What is being asked: All lines in the records below with the word "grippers" must be returned.

The records:

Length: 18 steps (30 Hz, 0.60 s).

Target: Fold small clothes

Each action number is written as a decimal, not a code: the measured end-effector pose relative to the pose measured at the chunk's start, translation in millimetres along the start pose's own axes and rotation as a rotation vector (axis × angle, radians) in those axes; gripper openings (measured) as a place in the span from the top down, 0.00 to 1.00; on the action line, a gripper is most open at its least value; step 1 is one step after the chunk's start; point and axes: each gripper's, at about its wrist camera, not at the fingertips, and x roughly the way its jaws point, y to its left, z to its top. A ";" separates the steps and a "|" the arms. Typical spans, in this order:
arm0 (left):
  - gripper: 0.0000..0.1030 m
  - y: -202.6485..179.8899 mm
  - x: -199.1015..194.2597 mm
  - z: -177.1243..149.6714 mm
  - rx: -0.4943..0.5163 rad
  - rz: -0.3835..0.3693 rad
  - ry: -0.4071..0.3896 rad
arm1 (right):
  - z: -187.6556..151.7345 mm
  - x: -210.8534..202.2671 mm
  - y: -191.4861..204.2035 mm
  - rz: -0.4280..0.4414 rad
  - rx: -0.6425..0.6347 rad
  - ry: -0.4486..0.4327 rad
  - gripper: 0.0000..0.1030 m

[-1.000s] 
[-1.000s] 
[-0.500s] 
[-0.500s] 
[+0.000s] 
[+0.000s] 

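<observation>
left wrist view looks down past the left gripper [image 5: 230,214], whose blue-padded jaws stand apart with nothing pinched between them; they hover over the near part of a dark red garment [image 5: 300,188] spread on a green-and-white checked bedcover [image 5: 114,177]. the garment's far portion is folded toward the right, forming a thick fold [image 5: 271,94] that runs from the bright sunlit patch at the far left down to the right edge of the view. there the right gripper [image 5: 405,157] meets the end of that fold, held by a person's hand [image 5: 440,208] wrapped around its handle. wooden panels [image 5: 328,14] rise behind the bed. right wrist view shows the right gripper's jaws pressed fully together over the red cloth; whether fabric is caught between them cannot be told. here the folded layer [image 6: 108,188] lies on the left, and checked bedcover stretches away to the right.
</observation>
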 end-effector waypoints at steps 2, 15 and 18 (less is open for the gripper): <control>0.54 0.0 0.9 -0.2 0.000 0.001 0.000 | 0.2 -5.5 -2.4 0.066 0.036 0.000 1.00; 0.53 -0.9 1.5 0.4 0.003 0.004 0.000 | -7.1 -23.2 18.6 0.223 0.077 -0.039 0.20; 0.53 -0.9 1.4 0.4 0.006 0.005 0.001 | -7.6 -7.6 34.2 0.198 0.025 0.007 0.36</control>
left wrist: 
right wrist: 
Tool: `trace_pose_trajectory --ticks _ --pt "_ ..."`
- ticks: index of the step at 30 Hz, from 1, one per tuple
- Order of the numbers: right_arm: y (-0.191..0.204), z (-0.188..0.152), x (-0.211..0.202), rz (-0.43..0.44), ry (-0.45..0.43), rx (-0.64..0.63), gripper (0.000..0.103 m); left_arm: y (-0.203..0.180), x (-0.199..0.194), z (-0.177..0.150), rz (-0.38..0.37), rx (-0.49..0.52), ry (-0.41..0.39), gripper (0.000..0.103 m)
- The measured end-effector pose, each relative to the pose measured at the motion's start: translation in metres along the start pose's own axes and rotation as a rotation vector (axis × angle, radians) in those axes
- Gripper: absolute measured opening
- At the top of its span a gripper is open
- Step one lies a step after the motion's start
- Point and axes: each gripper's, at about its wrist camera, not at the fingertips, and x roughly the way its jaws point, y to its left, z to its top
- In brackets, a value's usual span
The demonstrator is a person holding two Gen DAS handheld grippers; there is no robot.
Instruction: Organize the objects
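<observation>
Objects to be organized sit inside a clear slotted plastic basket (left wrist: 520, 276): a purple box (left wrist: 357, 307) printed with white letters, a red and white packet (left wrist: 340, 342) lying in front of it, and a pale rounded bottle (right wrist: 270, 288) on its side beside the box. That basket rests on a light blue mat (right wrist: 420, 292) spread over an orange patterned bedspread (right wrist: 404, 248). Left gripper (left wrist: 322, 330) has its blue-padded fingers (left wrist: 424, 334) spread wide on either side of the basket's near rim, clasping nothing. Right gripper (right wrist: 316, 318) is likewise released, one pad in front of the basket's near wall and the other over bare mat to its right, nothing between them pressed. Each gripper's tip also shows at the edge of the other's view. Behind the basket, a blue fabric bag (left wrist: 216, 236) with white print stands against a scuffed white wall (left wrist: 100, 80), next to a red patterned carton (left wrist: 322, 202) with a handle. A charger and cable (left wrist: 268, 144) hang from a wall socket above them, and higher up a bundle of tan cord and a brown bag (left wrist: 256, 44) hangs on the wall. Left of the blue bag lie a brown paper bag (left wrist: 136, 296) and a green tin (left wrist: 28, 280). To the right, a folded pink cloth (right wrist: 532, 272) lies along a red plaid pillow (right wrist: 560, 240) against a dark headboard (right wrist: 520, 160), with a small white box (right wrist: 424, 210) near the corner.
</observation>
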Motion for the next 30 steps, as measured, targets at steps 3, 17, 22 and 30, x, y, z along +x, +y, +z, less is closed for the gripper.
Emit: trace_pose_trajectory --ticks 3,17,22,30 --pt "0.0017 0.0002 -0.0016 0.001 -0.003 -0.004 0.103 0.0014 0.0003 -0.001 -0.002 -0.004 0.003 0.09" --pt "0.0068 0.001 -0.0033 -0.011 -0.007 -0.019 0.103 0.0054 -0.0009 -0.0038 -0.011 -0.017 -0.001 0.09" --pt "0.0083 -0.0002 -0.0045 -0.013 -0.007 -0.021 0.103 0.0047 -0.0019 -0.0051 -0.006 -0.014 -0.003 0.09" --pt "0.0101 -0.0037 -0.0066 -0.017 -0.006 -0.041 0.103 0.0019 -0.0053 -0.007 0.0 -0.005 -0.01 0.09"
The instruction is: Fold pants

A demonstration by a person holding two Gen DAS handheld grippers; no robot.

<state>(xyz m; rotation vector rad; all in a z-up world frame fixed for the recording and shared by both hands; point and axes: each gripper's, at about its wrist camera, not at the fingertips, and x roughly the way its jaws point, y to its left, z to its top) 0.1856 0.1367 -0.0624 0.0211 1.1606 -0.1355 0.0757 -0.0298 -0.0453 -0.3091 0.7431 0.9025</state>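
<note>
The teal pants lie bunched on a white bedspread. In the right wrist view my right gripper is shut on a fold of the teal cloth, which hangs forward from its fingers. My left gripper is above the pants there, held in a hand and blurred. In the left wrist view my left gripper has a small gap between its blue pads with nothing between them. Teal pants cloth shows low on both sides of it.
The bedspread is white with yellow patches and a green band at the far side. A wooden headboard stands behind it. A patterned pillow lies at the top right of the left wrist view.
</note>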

Response below:
The demonstrator is a person holding two Gen DAS handheld grippers; there is no robot.
A demonstration by a person holding two Gen DAS handheld grippers; no robot.

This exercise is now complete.